Update: it looks this post has gotten way more attention than I anticipated. I’ve seen / received feedback that the title is misleading and some people get dissapointed. I see why, so at the risk of spoiling the surprise, let me clarify what this is about before starting. As we migrate teams over to Kubernetes, I’m observing that every time someone has an issue, like “latency went up after migrating”, there is a knee-jerk reaction that “Kubernetes is to blame”, and investigations almost invariably result in “well, not really”. This post exemplifies one of these cases. The title is what our dev said, by the end you’ll see it wasn’t Kubernetes at all. There are no break through revelations to be learned about Kubernetes here, but I think there are good lessons about complex systems.

Last week my team was busy with the migration of one microservice to our central platform, which bundles CI/CD, a Kubernetes based runtime, metrics and other goodies. This exercise is meant to provide a blueprint to accelerate moving a fleet of ~150 more in the coming months, all of which power some of the main online marketplaces in Spain (Infojobs, Fotocasa, etc.)

After we had the application deployed in Kubernetes and routed some production traffic to it, things started looking worrisome. Request latencies in the Kubernetes deployment were up to x10 higher than on EC2. Unless we found a solution this would not only become a hard blocker to migrate this microservice, but could also jettison the entire project.

Why is latency so much higher in Kubernetes than EC2?

To pinpoint the bottleneck we collected metrics for the entire request path. The architecture is simple, an API Gateway (Zuul) that proxies requests to the microservice instances in EC2 or Kubernetes. In Kubernetes, we use the NGINX Ingress controller and backends are ordinary Deployment objects running a JVM application based in Spring.

                                  EC2
                            +---------------+
                            |  +---------+  |
                            |  |         |  |
                       +-------> BACKEND |  |
                       |    |  |         |  |
                       |    |  +---------+  |                   
                       |    +---------------+
             +------+  |
Public       |      |  |
      -------> ZUUL +--+
traffic      |      |  |              Kubernetes
             +------+  |    +-----------------------------+
                       |    |  +-------+      +---------+ |
                       |    |  |       |  xx  |         | |
                       +-------> NGINX +------> BACKEND | |
                            |  |       |  xx  |         | |
                            |  +-------+      +---------+ |
                            +-----------------------------+

The problem seemed to be upstream latency at the backend (I marked the connection with “xx” in the graph). When the application was deployed in EC2 it took ~20ms to respond. In Kubernetes it was taking 100-200 ms.

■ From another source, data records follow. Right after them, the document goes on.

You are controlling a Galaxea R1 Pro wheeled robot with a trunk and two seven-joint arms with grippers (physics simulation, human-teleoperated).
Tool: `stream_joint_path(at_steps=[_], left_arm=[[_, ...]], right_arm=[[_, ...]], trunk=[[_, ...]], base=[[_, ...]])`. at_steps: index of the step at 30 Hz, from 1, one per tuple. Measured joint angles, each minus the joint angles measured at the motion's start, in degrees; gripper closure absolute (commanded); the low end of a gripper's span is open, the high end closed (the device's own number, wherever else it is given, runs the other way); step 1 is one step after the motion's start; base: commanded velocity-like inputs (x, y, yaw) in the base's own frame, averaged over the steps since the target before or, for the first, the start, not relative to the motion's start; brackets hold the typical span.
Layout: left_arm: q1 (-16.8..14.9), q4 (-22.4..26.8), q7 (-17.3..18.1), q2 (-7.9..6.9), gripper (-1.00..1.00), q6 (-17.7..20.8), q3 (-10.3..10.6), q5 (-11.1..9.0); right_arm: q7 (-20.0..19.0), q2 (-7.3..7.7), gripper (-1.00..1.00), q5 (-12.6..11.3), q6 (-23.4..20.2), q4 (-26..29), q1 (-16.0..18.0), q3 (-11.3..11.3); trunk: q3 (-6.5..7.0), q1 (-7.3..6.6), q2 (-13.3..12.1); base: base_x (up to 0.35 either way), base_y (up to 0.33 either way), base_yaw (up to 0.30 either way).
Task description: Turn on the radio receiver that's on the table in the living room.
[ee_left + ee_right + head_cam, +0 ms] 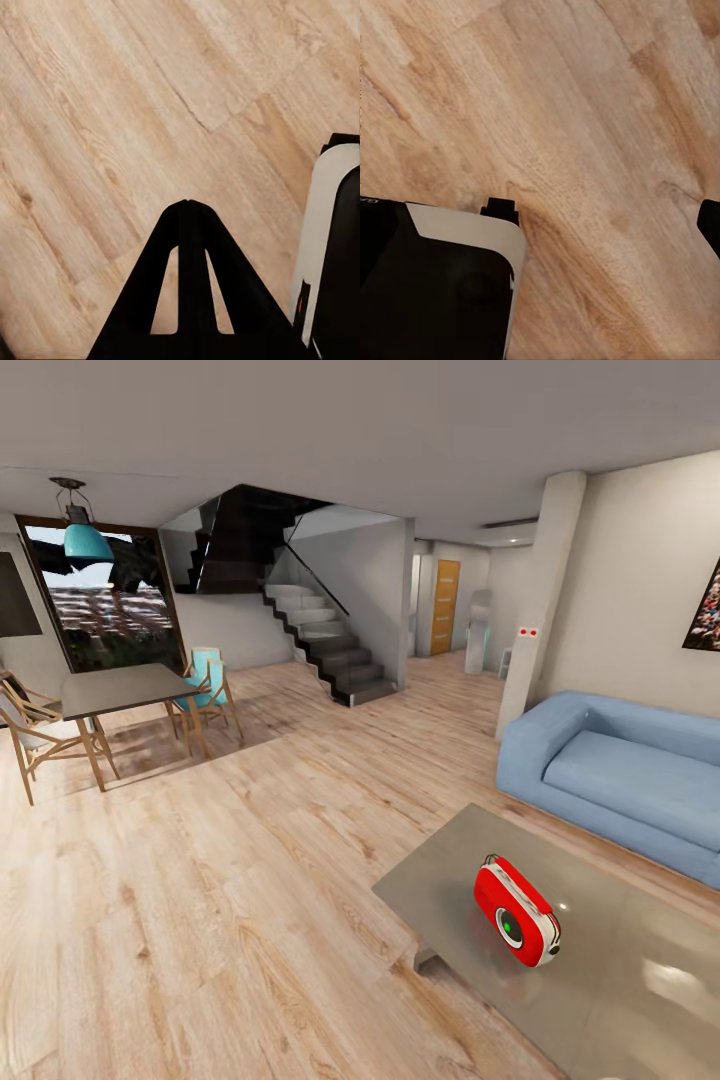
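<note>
The radio receiver [516, 911], a small red box with a white side band and a round dial, stands tilted on the low glossy grey-beige table [640, 980] at the lower right of the head view. Behind the table sits the living room's blue sofa [620, 775]. In the left wrist view my left gripper [187, 204] hangs over the wood floor, its two black fingers [214, 262] pressed together at the tips with nothing between them. My right gripper [537, 208] is spread wide over the floor, and one finger [711, 225] shows at the picture's edge.
A taller dark-topped dining table [120, 690] with wooden chairs [207, 695] stands at the far left. A dark staircase [330, 645] rises at the back, beside a white pillar [540, 600]. Light plank floor [230, 880] stretches between me and the low table. My white and black base [442, 292] shows in both wrist views.
</note>
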State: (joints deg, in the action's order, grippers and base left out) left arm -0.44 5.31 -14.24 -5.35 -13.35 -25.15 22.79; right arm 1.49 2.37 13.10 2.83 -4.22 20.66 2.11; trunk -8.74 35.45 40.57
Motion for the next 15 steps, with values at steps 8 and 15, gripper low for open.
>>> stream_joint_path(at_steps=[8,15], left_arm=[[0.0,-1.0,-0.9,2.29,1.00,0.1,0.0,-0.2],[0.0,-1.4,-0.9,7.13,1.00,0.0,0.0,-0.1]], right_arm=[[0.0,0.00,-1.00,0.0,0.0,0.0,0.0,0.0],[0.0,0.00,-1.00,0.0,0.0,0.0,0.0,0.0]], trunk=[[0.00,0.00,0.0],[0.00,0.00,0.0]], base=[[0.000,0.000,0.000],[0.000,0.000,0.000]])
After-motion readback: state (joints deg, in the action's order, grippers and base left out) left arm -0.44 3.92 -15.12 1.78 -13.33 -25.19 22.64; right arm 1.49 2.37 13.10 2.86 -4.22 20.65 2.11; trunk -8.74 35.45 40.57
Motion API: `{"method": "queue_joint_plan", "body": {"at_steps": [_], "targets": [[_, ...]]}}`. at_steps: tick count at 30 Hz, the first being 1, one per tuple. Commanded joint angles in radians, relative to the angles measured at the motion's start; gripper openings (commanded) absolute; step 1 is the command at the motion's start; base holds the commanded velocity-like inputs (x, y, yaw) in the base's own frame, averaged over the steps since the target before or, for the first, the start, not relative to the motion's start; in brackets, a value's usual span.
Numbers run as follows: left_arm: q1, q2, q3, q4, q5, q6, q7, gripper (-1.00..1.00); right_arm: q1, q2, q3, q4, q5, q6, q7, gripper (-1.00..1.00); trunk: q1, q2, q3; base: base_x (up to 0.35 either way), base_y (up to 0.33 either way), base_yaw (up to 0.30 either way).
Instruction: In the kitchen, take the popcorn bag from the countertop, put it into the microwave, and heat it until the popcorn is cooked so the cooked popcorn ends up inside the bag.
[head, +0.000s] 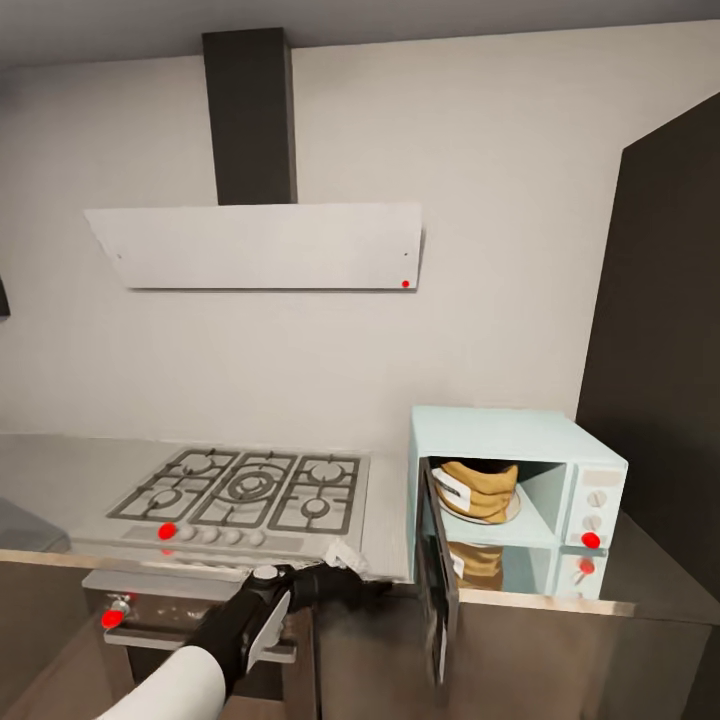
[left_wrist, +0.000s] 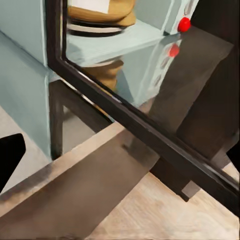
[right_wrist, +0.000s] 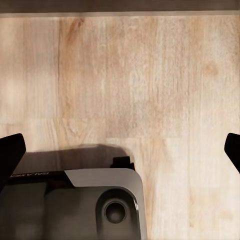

We quickly discarded likely suspects that could have appeared with the change of runtime. The JVM version was identical. Issues related to containerisation were discarded as the application already ran in containers on EC2. It wasn’t related to load, as we saw high latencies even with 1 request per second. GC pauses were negligible.

One of our Kubernetes admins asked whether the application had any external dependencies as DNS resolution had caused similar problems in the past, this was our best hypothesis so far.

Hypothesis 1: DNS resolution

On every request, our application makes 1-3 queries to an AWS ElasticSearch instance at a domain similar to elastic.spain.adevinta.com. We got a shell inside the containers and could verify that DNS resolution to that domain was taking too long.

DNS queries from the container:

[root@be-851c76f696-alf8z /]# while true; do dig "elastic.spain.adevinta.com" | grep time; sleep 2; done
;; Query time: 22 msec
;; Query time: 22 msec
;; Query time: 29 msec
;; Query time: 21 msec
;; Query time: 28 msec
;; Query time: 43 msec
;; Query time: 39 msec

The same queries from one of the EC2 instances that run this application:

bash-4.4# while true; do dig "elastic.spain.adevinta.com" | grep time; sleep 2; done
;; Query time: 77 msec
;; Query time: 0 msec
;; Query time: 0 msec
;; Query time: 0 msec
;; Query time: 0 msec

Given the ~30ms resolution time, it seemed clear that our application was adding DNS resolution overhead talking to its ElasticSearch.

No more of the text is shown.